**TO DO**
Please return each record exactly, leaving nothing out.

======== RECORD EXCERPTS

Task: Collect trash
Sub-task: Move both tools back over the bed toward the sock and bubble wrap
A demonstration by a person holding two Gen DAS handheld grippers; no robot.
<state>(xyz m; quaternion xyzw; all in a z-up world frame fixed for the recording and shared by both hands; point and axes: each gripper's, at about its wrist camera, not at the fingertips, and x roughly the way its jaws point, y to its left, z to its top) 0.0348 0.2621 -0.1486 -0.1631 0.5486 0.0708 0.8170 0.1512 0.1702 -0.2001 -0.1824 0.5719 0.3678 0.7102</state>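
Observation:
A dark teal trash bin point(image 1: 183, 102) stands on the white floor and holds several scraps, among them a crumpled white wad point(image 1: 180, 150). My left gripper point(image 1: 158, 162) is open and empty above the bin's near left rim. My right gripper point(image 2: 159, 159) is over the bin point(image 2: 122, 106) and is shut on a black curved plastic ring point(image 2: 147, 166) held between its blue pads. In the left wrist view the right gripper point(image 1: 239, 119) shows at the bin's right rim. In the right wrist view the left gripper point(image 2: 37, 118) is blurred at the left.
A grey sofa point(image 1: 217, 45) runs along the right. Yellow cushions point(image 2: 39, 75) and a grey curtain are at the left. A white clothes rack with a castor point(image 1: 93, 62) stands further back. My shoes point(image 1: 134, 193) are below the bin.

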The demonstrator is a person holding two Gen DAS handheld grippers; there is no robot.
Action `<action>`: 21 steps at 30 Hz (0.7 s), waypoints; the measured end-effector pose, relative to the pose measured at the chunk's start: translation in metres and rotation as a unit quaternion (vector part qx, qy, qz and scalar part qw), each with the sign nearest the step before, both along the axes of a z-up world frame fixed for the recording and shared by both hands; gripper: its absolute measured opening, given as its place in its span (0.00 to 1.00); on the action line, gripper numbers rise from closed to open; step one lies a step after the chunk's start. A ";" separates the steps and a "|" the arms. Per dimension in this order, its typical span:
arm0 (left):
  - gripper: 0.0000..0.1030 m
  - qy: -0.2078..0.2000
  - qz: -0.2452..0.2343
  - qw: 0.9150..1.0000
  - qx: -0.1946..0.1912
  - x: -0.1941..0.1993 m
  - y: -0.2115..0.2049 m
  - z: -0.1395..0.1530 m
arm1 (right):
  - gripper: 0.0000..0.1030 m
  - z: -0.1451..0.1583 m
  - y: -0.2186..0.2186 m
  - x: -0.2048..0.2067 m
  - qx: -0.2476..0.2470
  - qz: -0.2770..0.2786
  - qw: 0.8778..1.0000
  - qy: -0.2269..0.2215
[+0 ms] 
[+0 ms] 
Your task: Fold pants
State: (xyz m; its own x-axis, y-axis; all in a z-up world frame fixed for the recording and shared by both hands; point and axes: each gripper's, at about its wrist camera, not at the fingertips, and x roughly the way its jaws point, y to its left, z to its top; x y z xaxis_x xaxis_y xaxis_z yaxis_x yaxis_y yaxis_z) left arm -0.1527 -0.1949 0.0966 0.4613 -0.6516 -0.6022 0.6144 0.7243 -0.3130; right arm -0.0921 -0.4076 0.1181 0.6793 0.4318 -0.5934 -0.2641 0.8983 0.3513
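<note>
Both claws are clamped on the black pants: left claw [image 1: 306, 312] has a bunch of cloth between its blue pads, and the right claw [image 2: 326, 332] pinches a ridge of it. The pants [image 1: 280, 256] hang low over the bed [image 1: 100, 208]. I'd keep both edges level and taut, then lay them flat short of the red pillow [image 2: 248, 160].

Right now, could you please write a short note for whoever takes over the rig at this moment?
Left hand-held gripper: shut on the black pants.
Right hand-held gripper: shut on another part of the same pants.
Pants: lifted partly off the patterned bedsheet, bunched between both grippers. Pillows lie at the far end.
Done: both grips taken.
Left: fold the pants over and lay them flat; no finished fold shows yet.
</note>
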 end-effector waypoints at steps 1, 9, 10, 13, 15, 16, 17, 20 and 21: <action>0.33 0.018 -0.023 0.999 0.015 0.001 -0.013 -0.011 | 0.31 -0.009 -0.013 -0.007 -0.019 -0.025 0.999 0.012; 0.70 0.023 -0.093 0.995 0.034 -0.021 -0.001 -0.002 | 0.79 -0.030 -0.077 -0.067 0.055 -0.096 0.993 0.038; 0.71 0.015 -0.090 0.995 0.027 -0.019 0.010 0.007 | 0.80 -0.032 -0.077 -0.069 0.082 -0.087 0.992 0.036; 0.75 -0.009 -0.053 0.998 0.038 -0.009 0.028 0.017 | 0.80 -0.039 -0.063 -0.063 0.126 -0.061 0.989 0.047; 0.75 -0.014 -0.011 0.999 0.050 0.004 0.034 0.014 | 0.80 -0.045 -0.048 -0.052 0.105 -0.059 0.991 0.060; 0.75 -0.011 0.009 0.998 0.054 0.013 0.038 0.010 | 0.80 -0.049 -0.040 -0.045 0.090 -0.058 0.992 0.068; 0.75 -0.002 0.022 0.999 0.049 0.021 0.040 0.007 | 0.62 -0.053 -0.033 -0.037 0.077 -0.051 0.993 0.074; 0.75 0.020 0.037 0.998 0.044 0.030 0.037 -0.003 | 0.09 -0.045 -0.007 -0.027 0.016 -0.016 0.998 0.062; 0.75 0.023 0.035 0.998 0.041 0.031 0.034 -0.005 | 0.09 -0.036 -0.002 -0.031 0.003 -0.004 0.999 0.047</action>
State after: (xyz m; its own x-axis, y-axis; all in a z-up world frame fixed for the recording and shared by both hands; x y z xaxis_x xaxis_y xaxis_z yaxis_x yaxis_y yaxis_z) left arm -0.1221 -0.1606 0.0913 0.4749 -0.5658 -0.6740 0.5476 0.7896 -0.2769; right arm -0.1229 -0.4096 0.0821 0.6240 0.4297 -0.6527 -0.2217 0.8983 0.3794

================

**ANSWER TO THIS TASK**
Task: Collect trash
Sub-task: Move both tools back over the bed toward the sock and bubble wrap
A demonstration by a person holding two Gen DAS handheld grippers; no robot.
<state>(xyz m; quaternion xyzw; all in a z-up world frame fixed for the recording and shared by both hands; point and axes: each gripper's, at about its wrist camera, not at the fingertips, and x roughly the way its jaws point, y to its left, z to its top) 0.0348 0.2621 -0.1486 -0.1631 0.5486 0.0708 0.8170 0.1512 0.1702 -0.2001 -0.1824 0.5719 0.3678 0.7102</state>
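Observation:
A dark teal trash bin point(image 1: 183, 102) stands on the white floor and holds several scraps, among them a crumpled white wad point(image 1: 180, 150). My left gripper point(image 1: 158, 162) is open and empty above the bin's near left rim. My right gripper point(image 2: 159, 159) is over the bin point(image 2: 122, 106) and is shut on a black curved plastic ring point(image 2: 147, 166) held between its blue pads. In the left wrist view the right gripper point(image 1: 239, 119) shows at the bin's right rim. In the right wrist view the left gripper point(image 2: 37, 118) is blurred at the left.
A grey sofa point(image 1: 217, 45) runs along the right. Yellow cushions point(image 2: 39, 75) and a grey curtain are at the left. A white clothes rack with a castor point(image 1: 93, 62) stands further back. My shoes point(image 1: 134, 193) are below the bin.
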
The demonstrator is a person holding two Gen DAS handheld grippers; there is no robot.
Action `<action>`: 21 steps at 30 Hz (0.7 s), waypoints; the measured end-effector pose, relative to the pose measured at the chunk's start: translation in metres and rotation as a unit quaternion (vector part qx, qy, qz and scalar part qw), each with the sign nearest the step before, both along the axes of a z-up world frame fixed for the recording and shared by both hands; gripper: its absolute measured opening, given as its place in its span (0.00 to 1.00); on the action line, gripper numbers rise from closed to open; step one lies a step after the chunk's start. A ";" separates the steps and a "|" the arms. Per dimension in this order, its typical span:
arm0 (left):
  - gripper: 0.0000..0.1030 m
  - qy: -0.2078..0.2000
  - qz: -0.2452..0.2343
  - qw: 0.9150..1.0000
  - qx: -0.1946..0.1912
  - x: -0.1941..0.1993 m
  - y: -0.2115..0.2049 m
  - z: -0.1395..0.1530 m
arm1 (right):
  - gripper: 0.0000..0.1030 m
  - z: -0.1451..0.1583 m
  - y: -0.2186..0.2186 m
  - x: -0.2048..0.2067 m
  - qx: -0.2476..0.2470
  - qz: -0.2770..0.2786
  - qw: 0.8778..1.0000
  - qy: -0.2269..0.2215
[+0 ms] 
[+0 ms] 
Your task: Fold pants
State: (xyz m; its own x-axis, y-axis; all in a z-up world frame fixed for the recording and shared by both hands; point and axes: each gripper's, at about its wrist camera, not at the fingertips, and x roughly the way its jaws point, y to its left, z to its top; x y z xaxis_x xaxis_y xaxis_z yaxis_x yaxis_y yaxis_z) left arm -0.1527 -0.1949 0.0966 0.4613 -0.6516 -0.6022 0.6144 0.7243 -0.3130; right arm -0.0921 -0.4076 0.1181 0.6793 0.4318 -0.5934 -0.2641 0.8983 0.3513
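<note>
Both claws are clamped on the black pants: left claw [image 1: 306, 312] has a bunch of cloth between its blue pads, and the right claw [image 2: 326, 332] pinches a ridge of it. The pants [image 1: 280, 256] hang low over the bed [image 1: 100, 208]. I'd keep both edges level and taut, then lay them flat short of the red pillow [image 2: 248, 160].

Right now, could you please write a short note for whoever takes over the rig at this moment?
Left hand-held gripper: shut on the black pants.
Right hand-held gripper: shut on another part of the same pants.
Pants: lifted partly off the patterned bedsheet, bunched between both grippers. Pillows lie at the far end.
Done: both grips taken.
Left: fold the pants over and lay them flat; no finished fold shows yet.
</note>
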 end-effector waypoints at steps 1, 9, 10, 13, 15, 16, 17, 20 and 21: <action>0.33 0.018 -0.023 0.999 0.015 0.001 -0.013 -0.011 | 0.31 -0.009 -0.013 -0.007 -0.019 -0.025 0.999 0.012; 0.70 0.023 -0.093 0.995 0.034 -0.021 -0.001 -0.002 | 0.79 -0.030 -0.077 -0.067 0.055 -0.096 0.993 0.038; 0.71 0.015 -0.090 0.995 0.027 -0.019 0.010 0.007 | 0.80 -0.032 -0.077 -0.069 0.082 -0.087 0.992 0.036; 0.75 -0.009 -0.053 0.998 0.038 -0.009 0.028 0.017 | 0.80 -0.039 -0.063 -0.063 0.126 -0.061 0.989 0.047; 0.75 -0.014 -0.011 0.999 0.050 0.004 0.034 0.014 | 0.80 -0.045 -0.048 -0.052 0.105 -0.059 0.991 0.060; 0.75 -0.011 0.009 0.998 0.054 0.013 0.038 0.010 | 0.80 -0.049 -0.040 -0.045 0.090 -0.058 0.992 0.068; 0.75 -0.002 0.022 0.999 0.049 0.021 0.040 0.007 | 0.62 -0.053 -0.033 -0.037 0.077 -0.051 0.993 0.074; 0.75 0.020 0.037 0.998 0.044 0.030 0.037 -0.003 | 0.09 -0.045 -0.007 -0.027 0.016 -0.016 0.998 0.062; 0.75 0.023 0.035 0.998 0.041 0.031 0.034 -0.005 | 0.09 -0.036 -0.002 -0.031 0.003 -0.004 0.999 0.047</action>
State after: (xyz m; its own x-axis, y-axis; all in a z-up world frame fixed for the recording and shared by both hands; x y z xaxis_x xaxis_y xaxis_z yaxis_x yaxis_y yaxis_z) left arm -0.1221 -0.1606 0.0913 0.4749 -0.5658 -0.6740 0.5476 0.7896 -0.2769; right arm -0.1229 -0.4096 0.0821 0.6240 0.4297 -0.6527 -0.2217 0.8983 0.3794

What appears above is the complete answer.